* **PROVIDED MATERIAL**
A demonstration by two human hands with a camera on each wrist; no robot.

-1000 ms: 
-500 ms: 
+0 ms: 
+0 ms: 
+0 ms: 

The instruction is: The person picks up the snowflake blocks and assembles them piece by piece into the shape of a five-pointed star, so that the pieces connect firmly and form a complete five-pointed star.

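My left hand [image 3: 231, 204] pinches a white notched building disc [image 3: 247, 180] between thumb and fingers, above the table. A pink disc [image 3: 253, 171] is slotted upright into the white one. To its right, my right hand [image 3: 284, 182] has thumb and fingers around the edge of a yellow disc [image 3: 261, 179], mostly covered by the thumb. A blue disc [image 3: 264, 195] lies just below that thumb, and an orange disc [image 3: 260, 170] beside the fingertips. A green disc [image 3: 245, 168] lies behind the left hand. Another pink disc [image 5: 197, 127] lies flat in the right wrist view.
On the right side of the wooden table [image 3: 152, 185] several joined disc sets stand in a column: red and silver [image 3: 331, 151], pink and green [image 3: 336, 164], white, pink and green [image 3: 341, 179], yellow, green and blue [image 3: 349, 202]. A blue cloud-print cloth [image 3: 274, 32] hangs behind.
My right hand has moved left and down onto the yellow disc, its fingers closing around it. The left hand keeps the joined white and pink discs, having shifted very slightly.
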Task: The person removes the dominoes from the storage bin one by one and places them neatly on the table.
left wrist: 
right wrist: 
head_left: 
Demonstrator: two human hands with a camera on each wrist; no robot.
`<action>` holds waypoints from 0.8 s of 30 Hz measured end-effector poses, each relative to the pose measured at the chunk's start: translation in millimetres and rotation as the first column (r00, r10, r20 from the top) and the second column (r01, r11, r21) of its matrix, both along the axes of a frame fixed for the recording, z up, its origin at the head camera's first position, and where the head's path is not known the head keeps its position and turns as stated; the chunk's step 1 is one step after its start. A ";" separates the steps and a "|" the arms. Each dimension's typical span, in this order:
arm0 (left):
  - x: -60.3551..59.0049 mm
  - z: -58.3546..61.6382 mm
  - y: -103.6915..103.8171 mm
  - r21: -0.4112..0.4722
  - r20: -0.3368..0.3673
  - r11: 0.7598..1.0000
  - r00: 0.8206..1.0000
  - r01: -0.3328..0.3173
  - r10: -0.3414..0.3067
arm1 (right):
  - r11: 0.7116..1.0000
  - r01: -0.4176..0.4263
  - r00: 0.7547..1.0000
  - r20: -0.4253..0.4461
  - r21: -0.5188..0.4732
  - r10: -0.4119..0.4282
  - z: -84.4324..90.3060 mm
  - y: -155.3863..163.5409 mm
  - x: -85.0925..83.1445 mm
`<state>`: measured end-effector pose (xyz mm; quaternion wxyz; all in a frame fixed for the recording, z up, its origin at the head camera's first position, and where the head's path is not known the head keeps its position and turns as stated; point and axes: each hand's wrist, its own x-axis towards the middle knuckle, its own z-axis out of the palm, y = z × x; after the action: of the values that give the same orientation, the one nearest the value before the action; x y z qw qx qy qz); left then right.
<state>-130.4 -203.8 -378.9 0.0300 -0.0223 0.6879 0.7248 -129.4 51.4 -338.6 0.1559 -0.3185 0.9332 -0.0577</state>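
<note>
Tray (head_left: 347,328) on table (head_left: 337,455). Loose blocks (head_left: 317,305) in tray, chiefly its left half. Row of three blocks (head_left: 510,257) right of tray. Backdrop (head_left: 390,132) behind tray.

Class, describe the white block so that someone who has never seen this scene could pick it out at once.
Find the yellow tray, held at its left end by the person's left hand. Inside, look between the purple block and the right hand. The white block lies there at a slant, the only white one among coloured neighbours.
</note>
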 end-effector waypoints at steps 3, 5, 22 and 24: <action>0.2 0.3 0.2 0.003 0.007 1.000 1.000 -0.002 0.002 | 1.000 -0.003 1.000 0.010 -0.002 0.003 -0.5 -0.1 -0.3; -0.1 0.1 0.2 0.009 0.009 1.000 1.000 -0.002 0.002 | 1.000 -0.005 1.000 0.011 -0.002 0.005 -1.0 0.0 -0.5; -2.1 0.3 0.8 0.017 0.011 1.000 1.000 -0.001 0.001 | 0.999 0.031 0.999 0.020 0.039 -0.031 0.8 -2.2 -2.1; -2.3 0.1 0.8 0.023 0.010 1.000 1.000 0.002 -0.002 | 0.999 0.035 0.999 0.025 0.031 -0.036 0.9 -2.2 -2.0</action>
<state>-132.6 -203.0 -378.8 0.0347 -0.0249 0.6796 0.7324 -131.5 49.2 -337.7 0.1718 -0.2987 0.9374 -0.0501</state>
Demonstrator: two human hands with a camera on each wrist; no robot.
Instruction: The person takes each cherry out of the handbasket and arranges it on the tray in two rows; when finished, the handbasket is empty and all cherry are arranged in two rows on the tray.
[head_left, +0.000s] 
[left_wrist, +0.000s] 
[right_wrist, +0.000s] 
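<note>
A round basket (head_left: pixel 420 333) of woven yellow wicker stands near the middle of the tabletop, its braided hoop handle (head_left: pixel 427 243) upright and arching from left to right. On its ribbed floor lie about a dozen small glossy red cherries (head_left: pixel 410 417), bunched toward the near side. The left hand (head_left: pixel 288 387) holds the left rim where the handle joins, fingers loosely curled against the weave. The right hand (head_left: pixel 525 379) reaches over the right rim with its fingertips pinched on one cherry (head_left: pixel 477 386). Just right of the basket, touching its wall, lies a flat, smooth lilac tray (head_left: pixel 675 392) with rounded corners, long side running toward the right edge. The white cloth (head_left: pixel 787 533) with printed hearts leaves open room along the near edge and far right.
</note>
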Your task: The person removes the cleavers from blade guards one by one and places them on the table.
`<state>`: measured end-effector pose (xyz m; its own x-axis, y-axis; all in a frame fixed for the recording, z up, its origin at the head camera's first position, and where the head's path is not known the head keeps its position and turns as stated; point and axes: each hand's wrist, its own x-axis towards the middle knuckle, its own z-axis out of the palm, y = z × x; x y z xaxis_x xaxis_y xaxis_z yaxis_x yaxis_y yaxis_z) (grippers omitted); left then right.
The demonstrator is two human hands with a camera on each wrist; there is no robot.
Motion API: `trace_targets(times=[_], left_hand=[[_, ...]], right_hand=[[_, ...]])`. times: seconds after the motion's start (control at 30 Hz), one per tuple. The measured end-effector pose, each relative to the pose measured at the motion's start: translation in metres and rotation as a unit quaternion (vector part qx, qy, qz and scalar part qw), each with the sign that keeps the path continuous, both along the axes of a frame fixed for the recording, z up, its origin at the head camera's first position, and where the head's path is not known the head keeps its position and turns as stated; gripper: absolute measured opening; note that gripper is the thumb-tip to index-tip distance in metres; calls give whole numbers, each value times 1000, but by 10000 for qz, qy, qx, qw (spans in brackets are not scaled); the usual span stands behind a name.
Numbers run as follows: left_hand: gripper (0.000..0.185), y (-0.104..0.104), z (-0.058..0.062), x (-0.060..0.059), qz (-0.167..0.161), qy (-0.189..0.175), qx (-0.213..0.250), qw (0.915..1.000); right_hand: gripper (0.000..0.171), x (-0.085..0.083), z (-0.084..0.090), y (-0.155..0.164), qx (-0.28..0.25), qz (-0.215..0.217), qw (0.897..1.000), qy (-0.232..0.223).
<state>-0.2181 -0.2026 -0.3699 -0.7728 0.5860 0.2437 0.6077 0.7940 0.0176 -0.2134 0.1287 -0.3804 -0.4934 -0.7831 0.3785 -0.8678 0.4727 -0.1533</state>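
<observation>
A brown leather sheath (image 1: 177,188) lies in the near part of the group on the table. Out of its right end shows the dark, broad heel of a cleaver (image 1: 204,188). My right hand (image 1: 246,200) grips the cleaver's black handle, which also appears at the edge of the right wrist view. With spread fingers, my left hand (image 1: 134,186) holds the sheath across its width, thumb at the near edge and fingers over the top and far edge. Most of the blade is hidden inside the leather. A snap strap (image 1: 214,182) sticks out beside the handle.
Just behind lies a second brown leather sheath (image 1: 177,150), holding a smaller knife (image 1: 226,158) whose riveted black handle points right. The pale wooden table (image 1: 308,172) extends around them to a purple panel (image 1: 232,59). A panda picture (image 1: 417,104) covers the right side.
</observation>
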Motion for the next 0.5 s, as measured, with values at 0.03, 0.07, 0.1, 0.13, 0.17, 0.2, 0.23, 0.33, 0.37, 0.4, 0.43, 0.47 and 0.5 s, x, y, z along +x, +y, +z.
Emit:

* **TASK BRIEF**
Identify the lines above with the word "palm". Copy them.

* **SOLUTION TO THIS PROBLEM**
`<state>`: measured end-effector pose (xyz mm; quaternion wxyz; all in a frame fixed for the recording, z up, its origin at the head camera's first position, and where the head's path is not known the head keeps its position and turns as stated; point and axes: each hand's wrist, its own x-axis towards the middle knuckle, its own z-axis out of the palm, y = z × x; after the action: of the values that give the same orientation, the one nearest the value before the action; x y z qw qx qy qz); left then right.
`<state>`: measured end-effector pose (xyz m; its own x-axis, y-axis; all in a frame fixed for the recording, z up, its origin at the head camera's first position, and where the head's path is not known the head keeps its position and turns as stated; point and axes: each hand's wrist, its own x-axis towards the middle knuckle, its own z-axis out of the palm, y = z × x; x y z xaxis_x xaxis_y xaxis_z yaxis_x yaxis_y yaxis_z) (grippers omitted); left then right.

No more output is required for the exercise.